PROBLEM:
Copy out the data that follows exactly, leaving out no line.

*** Opening of PROVIDED DATA ***

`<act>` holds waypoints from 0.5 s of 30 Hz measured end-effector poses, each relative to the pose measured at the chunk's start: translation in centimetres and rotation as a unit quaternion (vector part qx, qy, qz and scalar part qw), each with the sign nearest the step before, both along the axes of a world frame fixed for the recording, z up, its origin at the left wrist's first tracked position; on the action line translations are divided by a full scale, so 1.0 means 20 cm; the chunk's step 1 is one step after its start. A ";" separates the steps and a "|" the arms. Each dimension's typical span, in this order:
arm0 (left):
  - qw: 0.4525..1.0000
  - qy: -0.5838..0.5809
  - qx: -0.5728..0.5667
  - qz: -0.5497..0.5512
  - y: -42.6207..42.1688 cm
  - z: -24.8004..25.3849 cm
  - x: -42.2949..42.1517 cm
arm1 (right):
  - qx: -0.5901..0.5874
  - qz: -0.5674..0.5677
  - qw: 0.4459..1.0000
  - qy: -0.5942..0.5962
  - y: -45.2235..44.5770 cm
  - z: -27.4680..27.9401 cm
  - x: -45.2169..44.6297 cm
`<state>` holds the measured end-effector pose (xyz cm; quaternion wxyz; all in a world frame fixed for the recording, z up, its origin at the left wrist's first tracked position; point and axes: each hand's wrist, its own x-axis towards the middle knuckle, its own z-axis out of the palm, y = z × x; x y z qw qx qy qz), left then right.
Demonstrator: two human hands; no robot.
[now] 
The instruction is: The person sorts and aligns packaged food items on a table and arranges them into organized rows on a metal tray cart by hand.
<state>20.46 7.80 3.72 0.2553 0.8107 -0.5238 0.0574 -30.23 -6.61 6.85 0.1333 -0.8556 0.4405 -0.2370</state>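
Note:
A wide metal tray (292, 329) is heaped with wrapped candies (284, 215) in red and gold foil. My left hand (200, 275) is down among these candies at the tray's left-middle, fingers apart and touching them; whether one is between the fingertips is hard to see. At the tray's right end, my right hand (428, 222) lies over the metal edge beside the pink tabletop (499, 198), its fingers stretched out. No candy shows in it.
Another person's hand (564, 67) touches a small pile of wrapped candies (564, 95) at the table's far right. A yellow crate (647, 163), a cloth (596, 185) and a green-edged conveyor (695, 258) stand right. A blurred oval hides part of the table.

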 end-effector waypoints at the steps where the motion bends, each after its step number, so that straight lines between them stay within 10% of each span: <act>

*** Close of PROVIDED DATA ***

EXERCISE RESPONSE:
`<act>` holds waypoints from 0.5 s of 30 Hz measured end-effector poses, each relative to the pose measured at the chunk's start: translation in centimetres and rotation as a unit quaternion (vector part qx, qy, qz and scalar part qw), each with the sign nearest the step before, both along the axes of a world frame fixed for the recording, z up, its origin at the left wrist's first tracked position; on the action line translations are divided by a full scale, so 1.0 means 20 cm; the chunk's step 1 is one step after its start. A ";" separates the steps and a "|" the arms. Each dimension's typical span, in this order:
arm0 (left):
  - qw: 0.4525..1.0000
  - qy: -0.5838..0.5809
  - qx: -0.5728..0.5667
  - qz: -0.5497..0.5512
  - y: -42.6207..42.1688 cm
  - z: -24.8004..25.3849 cm
  - x: -42.2949..42.1517 cm
arm1 (right):
  - qx: -0.5901..0.5874
  - qz: -0.5674..0.5677
  - qw: 0.4459..1.0000
  - qy: -0.5942..0.5962
  - y: -45.2235..44.5770 cm
  - z: -27.4680..27.9401 cm
  - x: -45.2169..44.6297 cm
`<state>` holds the measured end-effector pose (xyz cm; quaternion wxyz; all in a world frame fixed for the recording, z up, its origin at the left wrist's first tracked position; point and axes: each hand's wrist, its own x-axis towards the middle knuckle, its own z-axis out of the palm, y = z × x; x y z qw qx qy qz), left then right.
Demonstrator: two human hands; no robot.
[now] 
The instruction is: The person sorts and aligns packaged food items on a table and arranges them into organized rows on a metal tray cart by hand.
<state>20.46 7.80 3.72 0.2553 0.8107 -0.5238 0.0574 -30.23 -6.61 6.85 0.1333 -0.8556 0.4405 -0.2370</state>
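Note:
A wide metal tray (292, 329) is heaped with wrapped candies (284, 215) in red and gold foil. My left hand (200, 275) is down among these candies at the tray's left-middle, fingers apart and touching them; whether one is between the fingertips is hard to see. At the tray's right end, my right hand (428, 222) lies over the metal edge beside the pink tabletop (499, 198), its fingers stretched out. No candy shows in it.
Another person's hand (564, 67) touches a small pile of wrapped candies (564, 95) at the table's far right. A yellow crate (647, 163), a cloth (596, 185) and a green-edged conveyor (695, 258) stand right. A blurred oval hides part of the table.
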
 end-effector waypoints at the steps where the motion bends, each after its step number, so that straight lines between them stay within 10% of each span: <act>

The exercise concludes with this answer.